Finland has been among the ten fastest nations in regards to broadband speeds
for a long time. That didn't do much for their economy as it languished in a
near ten year recession. It didn't spur an epic tech buildout, it didn't help
them keep pace with what Sweden has accomplished for example, with the two
nations having similar broadband speeds.

France has lagged extremely far behind in broadband, for two decades. They're
among the worst in Europe at it. Does that mean their economy is doomed?
They're well below Hungary, Bulgaria, Poland, and Russia in Europe regarding
broadband. And yet there's Bulgaria, with a GDP per capita 1/6th that of
France, and an economy that hasn't net expanded in ten years (off that much
smaller per capita economic base, with far better broadband, you'd expect to
see dramatic growth results, and yet there are none).

I think some healthy skepticism is warranted on the top end value proposition.
Perhaps if you're down toward the bottom as in the case of France (in Europe),
you do indeed suffer a meaningful penalty. Much of Latin America for example
has very slow average Internet access speeds, I think that sort of outcome
does harm their development potential. While common access to something like
50-100mbps cable may accomplish everything that 1gbps fiber does at this
juncture for consumers and general economic development.

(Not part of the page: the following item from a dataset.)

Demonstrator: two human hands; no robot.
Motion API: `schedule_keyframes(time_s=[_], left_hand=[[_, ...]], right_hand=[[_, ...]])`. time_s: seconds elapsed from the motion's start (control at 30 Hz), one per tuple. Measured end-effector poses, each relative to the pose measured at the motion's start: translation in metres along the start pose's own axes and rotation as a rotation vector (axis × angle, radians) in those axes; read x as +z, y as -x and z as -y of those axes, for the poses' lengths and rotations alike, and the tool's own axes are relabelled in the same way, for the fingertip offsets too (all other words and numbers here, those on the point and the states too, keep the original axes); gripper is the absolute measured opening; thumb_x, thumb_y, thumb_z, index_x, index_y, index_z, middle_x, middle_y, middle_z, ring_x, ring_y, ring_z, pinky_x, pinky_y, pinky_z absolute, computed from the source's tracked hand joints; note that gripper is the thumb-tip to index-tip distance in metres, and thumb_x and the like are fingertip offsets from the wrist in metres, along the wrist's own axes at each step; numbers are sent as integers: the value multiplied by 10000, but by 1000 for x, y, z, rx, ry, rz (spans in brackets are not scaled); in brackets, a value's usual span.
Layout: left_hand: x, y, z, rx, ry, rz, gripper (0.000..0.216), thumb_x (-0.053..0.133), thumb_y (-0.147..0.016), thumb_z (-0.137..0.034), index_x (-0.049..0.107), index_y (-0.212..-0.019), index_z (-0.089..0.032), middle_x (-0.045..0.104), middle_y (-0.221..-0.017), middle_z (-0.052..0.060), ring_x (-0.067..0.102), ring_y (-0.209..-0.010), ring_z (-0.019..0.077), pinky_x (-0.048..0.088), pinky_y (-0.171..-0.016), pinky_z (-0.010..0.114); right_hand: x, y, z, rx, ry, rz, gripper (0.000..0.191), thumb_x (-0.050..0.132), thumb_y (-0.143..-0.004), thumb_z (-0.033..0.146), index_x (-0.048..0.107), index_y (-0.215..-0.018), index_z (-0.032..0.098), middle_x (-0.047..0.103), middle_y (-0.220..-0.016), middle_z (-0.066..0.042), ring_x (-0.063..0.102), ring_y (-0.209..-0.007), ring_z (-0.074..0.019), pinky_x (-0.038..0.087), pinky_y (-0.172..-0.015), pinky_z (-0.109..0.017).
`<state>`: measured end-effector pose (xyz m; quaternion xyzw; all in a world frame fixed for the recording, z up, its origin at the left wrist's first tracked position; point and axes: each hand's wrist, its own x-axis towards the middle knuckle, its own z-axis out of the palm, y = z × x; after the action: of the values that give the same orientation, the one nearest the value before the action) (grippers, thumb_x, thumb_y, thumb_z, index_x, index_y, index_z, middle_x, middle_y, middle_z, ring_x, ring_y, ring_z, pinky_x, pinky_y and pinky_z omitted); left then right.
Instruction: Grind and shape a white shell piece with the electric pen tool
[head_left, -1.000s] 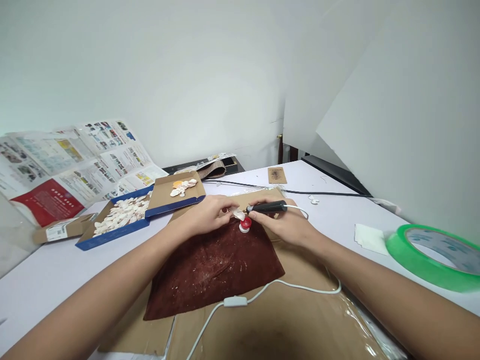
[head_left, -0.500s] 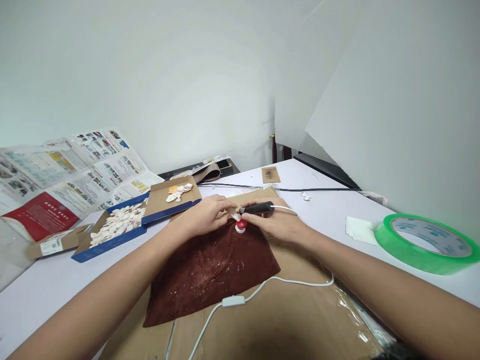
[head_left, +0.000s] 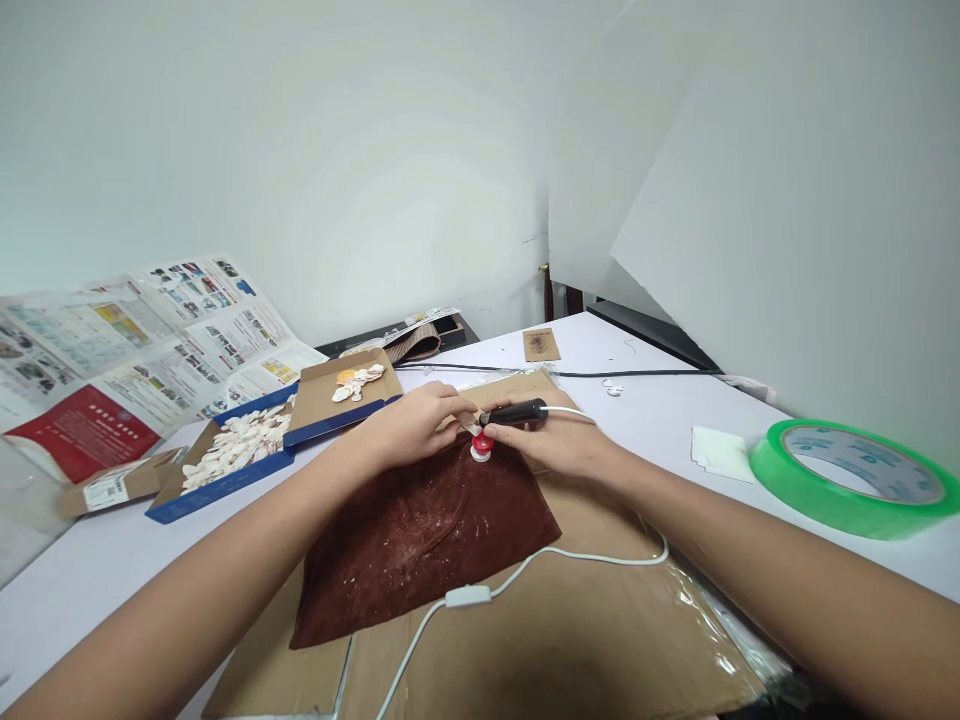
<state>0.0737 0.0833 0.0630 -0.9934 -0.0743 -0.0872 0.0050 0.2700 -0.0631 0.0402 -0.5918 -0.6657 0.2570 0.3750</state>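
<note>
Between the fingertips of my left hand (head_left: 429, 425) is a small, thin pale piece (head_left: 472, 428), partly covered by the fingers. My right hand (head_left: 566, 440) grips a black-handled electric pen tool (head_left: 517, 412), whose metal tip points left, close to that piece. From the handle's back end runs a white cord (head_left: 570, 554) with an inline switch (head_left: 468, 596). Just under the tip, beside my right thumb, is a small red knob-like thing (head_left: 482, 442) with a white base. Below both hands lies a dark reddish-brown cloth (head_left: 420, 540), speckled with pale bits.
Cardboard (head_left: 585, 630) lies under the cloth. At left are a blue-edged box (head_left: 217, 505) of white flat pieces, a box lid (head_left: 322, 405) with several more, and a printed sheet (head_left: 187, 330). Green tape (head_left: 817, 500) and white paper (head_left: 720, 453) lie right; a black cable (head_left: 637, 375) crosses behind.
Both hands stay nearly in place. The pale piece has turned slightly in my left fingertips, and the view has shifted a little.
</note>
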Motion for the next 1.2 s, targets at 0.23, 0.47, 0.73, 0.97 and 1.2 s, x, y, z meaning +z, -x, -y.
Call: schedule_keyframes(time_s=[0.23,0.47,0.73,0.97,1.2], left_hand=[[-1,-3,-2,34,-19,10,322,553,-1027,-196,715,-1302,-154,700,-1051,124,661,-935,211,535,-895,325],[-4,-5,-4,73,-42,-2,298,558,-1030,-207,716,-1275,-143,706,-1032,119,661,-928,209,541,-887,327],[-3,-8,-6,99,-38,-4,296,558,-1009,-178,716,-1258,-147,713,-1056,128,670,-977,229,547,-908,350],[-8,-4,-10,22,-38,-6,301,563,-975,-174,730,-1225,-166,726,-1045,116,683,-995,234,548,-899,347],[-8,4,-9,-211,67,-72,260,571,-956,-277,749,-1105,-161,769,-990,90,696,-876,235,539,-853,366]], right_hand=[[-5,6,12,51,67,-48,232,558,-1020,352,756,-1139,331,808,-1183,21,743,-1103,-256,559,-977,-381],[-7,8,15,28,75,-65,232,560,-1019,351,762,-1132,333,798,-1204,16,728,-1133,-263,563,-1019,-431],[-8,2,1,-23,68,-94,182,597,-992,374,765,-1038,318,799,-1116,1,721,-1084,-262,552,-964,-399],[-5,5,3,81,134,-169,123,677,-922,404,758,-940,313,801,-1019,20,715,-972,-258,536,-869,-385],[-5,6,8,150,126,-172,132,660,-917,402,741,-917,298,786,-980,18,704,-967,-253,510,-854,-376]])
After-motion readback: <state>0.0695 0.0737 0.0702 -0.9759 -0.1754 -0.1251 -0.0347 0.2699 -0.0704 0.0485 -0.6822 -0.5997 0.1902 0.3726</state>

 _Maybe_ that will change soon, such that FTTH becomes invaluable to get ahead
economically, there's practically no evidence that it matters currently or has
mattered much the last ten years. I like the idea of muni fiber programs, more
competition, and universal access to 1gbps to the home; and yet I've never
seen any evidence that the high cost of rapidly building that out is justified
(vs gradually over time).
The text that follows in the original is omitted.